The Society for Low Temperature Biology was founded in 1964 and became a registered charity in 2003 with the purpose of promoting research into the effects of low temperatures on all types of organisms and their constituent cells, tissues, and organs. As of 2006, the society had around 130 (mostly British and European) members and holds at least one annual general meeting. The program usually includes both a symposium on a topical subject and a session of free communications on any aspect of low-temperature biology. Recent symposia have included long-term stability, preservation of aquatic organisms, cryopreservation of embryos and gametes, preservation of plants, low-temperature microscopy, vitrification (glass formation of aqueous systems during cooling), freeze drying and tissue banking. Members are informed through the Society Newsletter, which is presently published three times a year.

== Journals ==
Cryobiology (publisher: Elsevier) is the foremost scientific publication in this area, with about 60 refereed contributions published each year. Articles concern any aspect of low-temperature biology and medicine (e.g. freezing, freeze-drying, hibernation, cold tolerance and adaptation, cryoprotective compounds, medical applications of reduced temperature, cryosurgery, hypothermia, and perfusion of organs).
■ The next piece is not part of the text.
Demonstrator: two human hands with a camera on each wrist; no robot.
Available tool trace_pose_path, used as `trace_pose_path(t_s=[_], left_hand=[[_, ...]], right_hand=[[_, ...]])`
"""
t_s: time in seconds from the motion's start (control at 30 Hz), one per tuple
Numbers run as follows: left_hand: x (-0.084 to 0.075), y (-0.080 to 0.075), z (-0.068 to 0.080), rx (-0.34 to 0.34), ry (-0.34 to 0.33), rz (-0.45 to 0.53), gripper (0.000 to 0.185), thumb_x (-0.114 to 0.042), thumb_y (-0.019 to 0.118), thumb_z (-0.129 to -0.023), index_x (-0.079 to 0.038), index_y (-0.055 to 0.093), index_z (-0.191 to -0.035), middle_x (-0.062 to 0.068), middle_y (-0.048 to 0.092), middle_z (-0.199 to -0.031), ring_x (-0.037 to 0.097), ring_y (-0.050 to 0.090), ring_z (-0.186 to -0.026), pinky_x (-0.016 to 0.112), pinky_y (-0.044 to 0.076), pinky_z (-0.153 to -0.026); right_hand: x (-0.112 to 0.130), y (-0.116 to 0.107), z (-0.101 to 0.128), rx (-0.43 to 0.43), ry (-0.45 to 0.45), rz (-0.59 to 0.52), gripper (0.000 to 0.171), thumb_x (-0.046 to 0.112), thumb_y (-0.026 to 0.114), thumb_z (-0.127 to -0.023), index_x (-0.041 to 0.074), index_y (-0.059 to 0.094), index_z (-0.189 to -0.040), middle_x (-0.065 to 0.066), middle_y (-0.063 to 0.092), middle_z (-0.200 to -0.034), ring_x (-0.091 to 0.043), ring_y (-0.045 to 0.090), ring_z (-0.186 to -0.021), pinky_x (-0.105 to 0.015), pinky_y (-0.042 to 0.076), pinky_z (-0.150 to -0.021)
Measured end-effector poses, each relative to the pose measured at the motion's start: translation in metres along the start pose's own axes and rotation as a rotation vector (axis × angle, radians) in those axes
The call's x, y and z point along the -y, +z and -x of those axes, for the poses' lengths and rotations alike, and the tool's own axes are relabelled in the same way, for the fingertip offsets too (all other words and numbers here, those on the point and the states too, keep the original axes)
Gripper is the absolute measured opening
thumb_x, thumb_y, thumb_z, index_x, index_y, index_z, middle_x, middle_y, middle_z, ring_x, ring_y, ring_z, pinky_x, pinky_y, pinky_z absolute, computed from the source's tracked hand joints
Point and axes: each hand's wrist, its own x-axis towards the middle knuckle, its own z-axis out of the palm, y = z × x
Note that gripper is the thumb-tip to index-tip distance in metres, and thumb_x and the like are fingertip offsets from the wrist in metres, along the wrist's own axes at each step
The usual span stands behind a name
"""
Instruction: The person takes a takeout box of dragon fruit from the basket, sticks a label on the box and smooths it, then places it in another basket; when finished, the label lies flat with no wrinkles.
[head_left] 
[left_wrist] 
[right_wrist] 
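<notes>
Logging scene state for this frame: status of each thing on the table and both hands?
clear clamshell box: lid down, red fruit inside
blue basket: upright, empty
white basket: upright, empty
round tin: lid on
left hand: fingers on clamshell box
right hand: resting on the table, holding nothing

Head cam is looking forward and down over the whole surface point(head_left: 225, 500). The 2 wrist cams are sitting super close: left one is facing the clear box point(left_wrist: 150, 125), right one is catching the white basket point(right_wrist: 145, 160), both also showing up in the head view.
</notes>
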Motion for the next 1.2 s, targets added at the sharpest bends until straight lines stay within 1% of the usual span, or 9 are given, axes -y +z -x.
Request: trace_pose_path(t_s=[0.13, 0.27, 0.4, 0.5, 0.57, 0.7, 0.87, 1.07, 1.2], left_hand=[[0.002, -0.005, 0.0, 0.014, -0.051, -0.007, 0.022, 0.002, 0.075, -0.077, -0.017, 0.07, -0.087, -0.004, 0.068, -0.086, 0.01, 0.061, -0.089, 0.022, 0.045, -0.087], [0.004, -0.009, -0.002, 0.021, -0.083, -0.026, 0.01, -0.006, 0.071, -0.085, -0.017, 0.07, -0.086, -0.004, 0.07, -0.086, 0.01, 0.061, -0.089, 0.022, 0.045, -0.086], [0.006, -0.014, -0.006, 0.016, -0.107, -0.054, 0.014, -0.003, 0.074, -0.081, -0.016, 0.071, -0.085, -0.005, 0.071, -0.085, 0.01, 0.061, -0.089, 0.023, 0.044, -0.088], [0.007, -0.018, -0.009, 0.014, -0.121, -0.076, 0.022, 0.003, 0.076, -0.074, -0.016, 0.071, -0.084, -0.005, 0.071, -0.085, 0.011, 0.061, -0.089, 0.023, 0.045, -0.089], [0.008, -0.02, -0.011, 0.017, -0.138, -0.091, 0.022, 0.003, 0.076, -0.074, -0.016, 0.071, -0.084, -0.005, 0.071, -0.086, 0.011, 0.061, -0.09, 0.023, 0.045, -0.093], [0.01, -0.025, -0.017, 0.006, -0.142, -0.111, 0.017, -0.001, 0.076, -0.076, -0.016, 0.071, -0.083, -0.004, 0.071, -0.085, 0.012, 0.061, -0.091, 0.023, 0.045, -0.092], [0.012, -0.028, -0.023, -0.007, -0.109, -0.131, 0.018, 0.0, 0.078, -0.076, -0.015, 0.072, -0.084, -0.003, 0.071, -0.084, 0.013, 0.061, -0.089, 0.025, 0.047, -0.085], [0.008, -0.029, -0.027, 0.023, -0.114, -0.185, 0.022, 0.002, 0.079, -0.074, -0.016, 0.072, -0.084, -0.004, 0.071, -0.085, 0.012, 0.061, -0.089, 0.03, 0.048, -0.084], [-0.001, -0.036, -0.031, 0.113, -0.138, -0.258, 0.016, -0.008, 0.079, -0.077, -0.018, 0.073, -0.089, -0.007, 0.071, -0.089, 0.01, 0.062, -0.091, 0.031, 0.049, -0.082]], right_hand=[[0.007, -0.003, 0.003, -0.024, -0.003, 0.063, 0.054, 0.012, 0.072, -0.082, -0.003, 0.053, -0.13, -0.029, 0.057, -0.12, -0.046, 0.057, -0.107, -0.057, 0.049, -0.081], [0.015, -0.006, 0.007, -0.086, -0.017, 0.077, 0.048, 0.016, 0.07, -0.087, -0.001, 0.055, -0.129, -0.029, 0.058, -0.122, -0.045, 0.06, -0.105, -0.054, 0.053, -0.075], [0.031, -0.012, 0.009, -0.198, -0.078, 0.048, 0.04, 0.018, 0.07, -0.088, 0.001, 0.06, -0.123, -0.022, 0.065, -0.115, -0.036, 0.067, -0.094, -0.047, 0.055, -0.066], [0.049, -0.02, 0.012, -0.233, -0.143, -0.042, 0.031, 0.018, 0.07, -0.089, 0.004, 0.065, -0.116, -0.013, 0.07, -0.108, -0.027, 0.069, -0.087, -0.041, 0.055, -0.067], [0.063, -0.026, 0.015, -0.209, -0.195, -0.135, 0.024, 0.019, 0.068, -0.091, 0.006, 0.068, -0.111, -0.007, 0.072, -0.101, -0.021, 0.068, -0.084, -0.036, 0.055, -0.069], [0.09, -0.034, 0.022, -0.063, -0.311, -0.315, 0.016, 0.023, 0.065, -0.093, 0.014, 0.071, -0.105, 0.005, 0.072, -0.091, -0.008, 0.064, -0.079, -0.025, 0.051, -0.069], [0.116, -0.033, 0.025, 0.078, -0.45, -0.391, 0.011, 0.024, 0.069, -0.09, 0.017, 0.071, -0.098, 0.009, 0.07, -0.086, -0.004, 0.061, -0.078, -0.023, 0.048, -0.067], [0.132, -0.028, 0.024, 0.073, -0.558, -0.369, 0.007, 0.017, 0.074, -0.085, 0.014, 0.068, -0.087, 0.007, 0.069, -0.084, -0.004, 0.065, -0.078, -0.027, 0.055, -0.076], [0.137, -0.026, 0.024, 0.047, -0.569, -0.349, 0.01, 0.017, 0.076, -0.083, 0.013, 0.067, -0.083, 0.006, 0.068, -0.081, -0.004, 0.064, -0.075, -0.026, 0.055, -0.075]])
Cryo Letters is an independent UK-based rapid communication journal which publishes papers on the effects produced by low temperatures on a wide variety of biophysical and biological processes, or studies involving low-temperature techniques in the investigation of biological and ecological topics.
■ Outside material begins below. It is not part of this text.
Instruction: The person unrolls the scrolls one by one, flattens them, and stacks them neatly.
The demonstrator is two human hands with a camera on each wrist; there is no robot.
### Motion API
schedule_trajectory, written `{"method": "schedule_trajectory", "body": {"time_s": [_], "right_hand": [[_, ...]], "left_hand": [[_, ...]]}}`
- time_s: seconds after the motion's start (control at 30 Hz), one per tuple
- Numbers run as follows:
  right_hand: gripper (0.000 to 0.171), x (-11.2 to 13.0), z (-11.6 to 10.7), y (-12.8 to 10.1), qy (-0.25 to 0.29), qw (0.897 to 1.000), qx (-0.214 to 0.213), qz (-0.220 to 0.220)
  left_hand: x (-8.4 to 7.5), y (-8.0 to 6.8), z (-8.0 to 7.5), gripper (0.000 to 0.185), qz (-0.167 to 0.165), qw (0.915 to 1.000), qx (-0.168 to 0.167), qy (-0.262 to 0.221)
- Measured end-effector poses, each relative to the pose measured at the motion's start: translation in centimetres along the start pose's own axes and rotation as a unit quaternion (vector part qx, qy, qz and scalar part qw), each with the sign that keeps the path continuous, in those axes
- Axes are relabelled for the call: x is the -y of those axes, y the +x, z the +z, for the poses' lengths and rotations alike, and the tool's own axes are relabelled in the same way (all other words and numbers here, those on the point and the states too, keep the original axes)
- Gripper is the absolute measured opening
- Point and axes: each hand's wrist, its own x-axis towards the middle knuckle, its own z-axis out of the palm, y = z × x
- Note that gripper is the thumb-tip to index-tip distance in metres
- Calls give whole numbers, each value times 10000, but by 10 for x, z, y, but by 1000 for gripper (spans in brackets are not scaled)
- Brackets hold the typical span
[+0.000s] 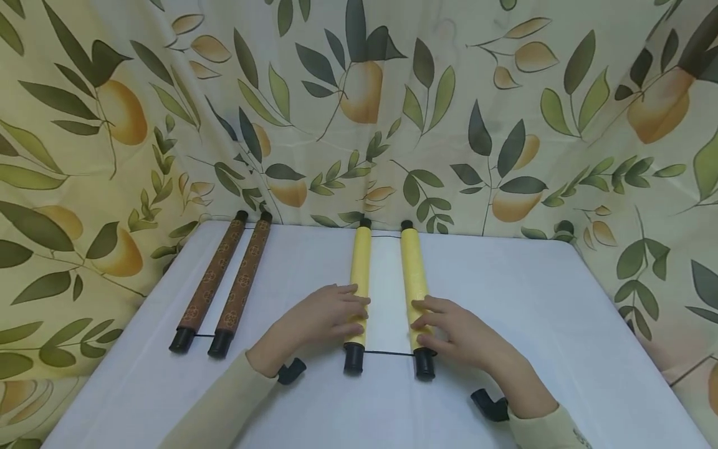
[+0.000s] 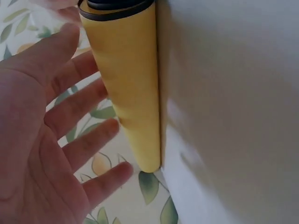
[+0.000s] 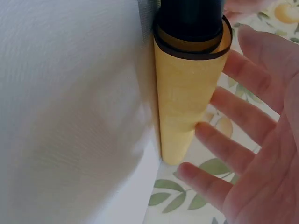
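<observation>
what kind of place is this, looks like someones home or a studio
Probably a makeshift recording corner rather than a lived-in room: a plain white table backed by a leaf-and-fruit print cloth hung as a backdrop, with only a yellow scroll and a brown scroll laid out.

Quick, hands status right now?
Left hand: open, fingers resting on left yellow roll.
Right hand: open, fingers resting on right yellow roll.

Yellow scroll, black end caps; brown patterned scroll left of it; white table; leaf-and-fruit print curtain.
</observation>
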Motion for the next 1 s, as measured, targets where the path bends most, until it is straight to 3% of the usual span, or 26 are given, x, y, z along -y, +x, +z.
{"method": "schedule_trajectory", "body": {"time_s": [0.13,0.27,0.53,0.77,1.0], "right_hand": [[25,-5,-7,-3,-99,9993,16,-366],[27,-7,-10,-5,-282,9983,-148,-479],[23,-9,-11,-12,-196,9998,-31,-95],[24,-10,-12,-15,-293,9994,-165,-120],[15,-9,-14,-17,-186,9997,-55,125]], "left_hand": [[1,1,2,31,166,9995,30,-267],[3,-5,3,31,325,9993,-163,-88],[4,-10,-2,28,289,9983,-267,-432],[4,-10,-1,29,266,9987,-314,-308],[9,-12,-1,32,389,9981,-432,-209]]}}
Biopreservation and Biobanking (formerly Cell Preservation Technology) is a peer-reviewed quarterly scientific journal published by Mary Ann Liebert, Inc. dedicated to the diverse spectrum of preservation technologies including cryopreservation, dry-state (anhydrobiosis), and glassy-state and hypothermic maintenance. Cell Preservation Technology has been renamed Biopreservation and Biobanking and is the official journal of International Society for Biological and Environmental Repositories.

Problems of Cryobiology and Cryomedicine (formerly 'Kriobiologiya' (1985-1990) and 'Problems of Cryobiology'(1991-2012) ) published by Institute for Problems of Cryobiology and Cryomedicine. The journal covers all topics related to low temperature biology, medicine and engineering.